Sono oggi a disposizione tanti tool perfetti per la pipeline CI/CD: ciascuno richiama competenze che possono provenire da qualsiasi origine (linguaggio, metodologia), portando nel team esperti sempre nuovi. Oggi non è raro vedere una pipeline CI/CD costruita da 10 a 20 strumenti e servizi diversi, in modalità cloud, con un diverso livello di open source, ciascuno con il suo ecosistema di plug-in.

 

Certamente, lo sviluppo continuo permette oggi una attenta pianificazione di tempi e costi nello sviluppo di applicazioni di qualsiasi dimensione all’interno di aziende ed organizzazioni di qualsiasi tipo. Il meccanismo di “continuità” permette un miglioramento senza fine dovuto al fatto che delle quattro fasi (integration, delivery, deployment e monitoring) l’ultima si collega alla prima e il ciclo viene rilanciato senza fermarsi, com’era una volta.
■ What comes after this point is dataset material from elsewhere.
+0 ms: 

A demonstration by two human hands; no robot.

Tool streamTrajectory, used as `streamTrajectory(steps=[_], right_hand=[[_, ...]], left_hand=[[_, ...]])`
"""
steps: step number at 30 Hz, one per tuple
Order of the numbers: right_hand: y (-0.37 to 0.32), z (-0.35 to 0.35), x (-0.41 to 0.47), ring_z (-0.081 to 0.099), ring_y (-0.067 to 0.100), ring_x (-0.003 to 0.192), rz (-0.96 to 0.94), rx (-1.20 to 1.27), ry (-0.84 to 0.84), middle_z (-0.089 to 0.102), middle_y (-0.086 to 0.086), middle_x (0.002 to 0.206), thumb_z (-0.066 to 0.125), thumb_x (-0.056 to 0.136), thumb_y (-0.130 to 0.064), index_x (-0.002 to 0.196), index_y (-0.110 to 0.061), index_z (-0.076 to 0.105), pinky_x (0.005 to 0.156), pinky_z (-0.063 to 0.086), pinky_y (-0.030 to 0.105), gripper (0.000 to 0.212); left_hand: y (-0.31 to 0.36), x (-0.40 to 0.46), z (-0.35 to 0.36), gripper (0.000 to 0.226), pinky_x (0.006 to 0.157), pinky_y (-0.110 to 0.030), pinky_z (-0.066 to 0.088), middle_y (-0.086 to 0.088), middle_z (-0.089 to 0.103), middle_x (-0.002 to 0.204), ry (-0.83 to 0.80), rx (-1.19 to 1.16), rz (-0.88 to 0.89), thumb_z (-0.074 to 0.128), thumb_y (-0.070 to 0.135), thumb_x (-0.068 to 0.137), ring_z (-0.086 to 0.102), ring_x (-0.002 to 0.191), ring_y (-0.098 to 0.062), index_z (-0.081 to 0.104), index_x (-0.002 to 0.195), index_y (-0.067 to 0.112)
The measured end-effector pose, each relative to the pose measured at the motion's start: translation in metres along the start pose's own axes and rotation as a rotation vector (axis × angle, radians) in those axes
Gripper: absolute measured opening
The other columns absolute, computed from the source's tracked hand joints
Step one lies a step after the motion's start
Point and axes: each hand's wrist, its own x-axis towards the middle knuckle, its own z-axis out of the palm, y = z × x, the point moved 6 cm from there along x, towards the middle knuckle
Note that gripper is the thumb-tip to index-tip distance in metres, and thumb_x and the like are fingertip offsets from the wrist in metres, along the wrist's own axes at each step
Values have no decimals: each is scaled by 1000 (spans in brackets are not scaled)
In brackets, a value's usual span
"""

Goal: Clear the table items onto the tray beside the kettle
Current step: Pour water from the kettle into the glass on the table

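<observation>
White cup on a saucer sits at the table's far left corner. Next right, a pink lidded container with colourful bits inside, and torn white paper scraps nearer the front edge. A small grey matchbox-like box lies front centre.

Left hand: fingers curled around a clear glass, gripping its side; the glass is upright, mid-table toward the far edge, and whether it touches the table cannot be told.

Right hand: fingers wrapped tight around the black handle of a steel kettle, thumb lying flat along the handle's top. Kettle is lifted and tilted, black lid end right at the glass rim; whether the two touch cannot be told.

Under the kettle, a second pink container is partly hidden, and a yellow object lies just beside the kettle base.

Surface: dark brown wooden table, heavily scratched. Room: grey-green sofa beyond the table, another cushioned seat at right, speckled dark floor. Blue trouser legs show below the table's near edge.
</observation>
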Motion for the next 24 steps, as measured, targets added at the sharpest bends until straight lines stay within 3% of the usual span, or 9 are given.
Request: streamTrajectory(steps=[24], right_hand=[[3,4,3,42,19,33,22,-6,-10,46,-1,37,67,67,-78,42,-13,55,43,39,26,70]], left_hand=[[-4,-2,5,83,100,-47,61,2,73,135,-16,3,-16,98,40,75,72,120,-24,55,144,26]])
Le qualità della pipeline CI/CD sono così ampie da attrarre anche aziende di lungo corso che hanno finora sviluppato con approcci tradizionali e che trovano utile migrare la loro attuale metodologia verso lo sviluppo continuo. Sono opportune alcune attenzioni, come quella al numero di strumenti e all’importanza della sicurezza informatica.

Pipeline CI/CD: quando il numero non fa la forza

La ricchezza della pipeline CI/CD e la continuità del ciclo sono certamente dei vantaggi in fase di costruzione, ma nascondono anche degli svantaggi.
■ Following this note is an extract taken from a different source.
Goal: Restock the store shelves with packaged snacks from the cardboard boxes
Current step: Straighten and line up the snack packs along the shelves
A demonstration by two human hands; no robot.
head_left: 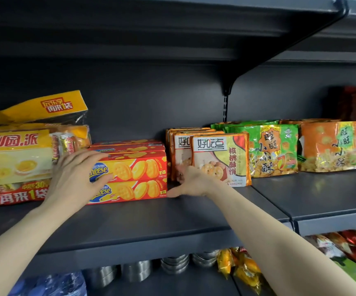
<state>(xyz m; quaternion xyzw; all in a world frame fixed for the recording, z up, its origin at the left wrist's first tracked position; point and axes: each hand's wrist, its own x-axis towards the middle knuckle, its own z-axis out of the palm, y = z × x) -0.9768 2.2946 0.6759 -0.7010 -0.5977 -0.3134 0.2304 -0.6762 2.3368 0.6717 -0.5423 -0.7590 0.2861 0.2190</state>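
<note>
Red and yellow cheese-cracker boxes [138, 169] stand stacked in rows on the dark grey shelf [151, 223]. My left hand [77, 178] lies over the left end of the top front box, fingers on its top edge and thumb across its front. My right hand [191, 181] is at the stack's right end, in the gap beside the walnut-cookie packs [219, 159]; its fingers reach back into the gap and are partly hidden, the thumb points left along the shelf. No cardboard box is in view.
Large yellow pie bags [19, 150] are piled at the left. Green snack bags [268, 150] and orange snack bags [332, 146] stand to the right. A shelf bracket [228, 90] hangs above. Metal tins [172, 263] and bright packets [347, 251] fill the shelf below.
</note>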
Il numero degli strumenti ad esempio, se esagerato, porta a problemi di gestibilità. Questo tipo di complessità è oggi impossibile da tracciare manualmente.

La prima conseguenza è nella fluidità tra i vari cicli di rilascio. Bisogna infatti tener presente che un progetto appena complesso è articolato in svariati sottoprogetti, ciascuno dei quali potrebbe nascondere (ad esempio nello sviluppo o nel testing automatico) degli aspetti farraginosi già all’interno dello specifico ciclo, e ancor di più nell’integrazione con i cicli degli altri sottoprogetti.

Sicurezza dall’attacco alla supply chain

Bisogna inoltre considerare gli effetti sulla sicurezza derivanti dalla standardizzazione dei tool di sviluppo e automazione all’interno di ambienti produttivi omogenei. Questa situazione si sta verificando sempre più spesso nell’ambito di intere supply chain, dove lo stesso tool finisce nella pipeline di parecchi attori della catena di produzione.

Ovviamente la diffusione di uno stesso tool di sviluppo in una catena di aziende comporta un’esposizione dell’ambiente, del codice, dei segreti e della rete attraverso i singoli strumenti e ciascuno dei loro plug-in. Viviamo un’epoca nella quale gli attacchi informatici, sia esterni sia interni, sono più organizzati della maggior parte delle aziende, organizzazioni o infrastrutture che ne diventano vittime. Anche la pipeline CI/CD, quando non correttamente sviluppata, può avere una sua parte di responsabilità nell’infiltrazione di agenti malevoli.

Per evitare che ciò accada, l’approccio DevOps non è sufficiente. Esperti di security devono osservare da vicino le dipendenze della pipeline per identificare e rispondere alle vulnerabilità e agli attacchi contro tali servizi e strumenti aggiuntivi.

Ogni volta che un nuovo servizio viene collegato alla pipeline, questi servizi devono essere controllati e monitorati costantemente per rilevare eventuali vulnerabilità o attività sospette. Qualsiasi sospetto dovrebbe attivare automaticamente un avviso alle parti interessate appropriate che devono verificare l’integrità del servizio e garantire che non vi siano rischi ad esso associati.

È spesso consigliabile portare queste competenze all’interno dei team di sviluppo, portando l’azienda verso una cultura SecOps o DevSecOps.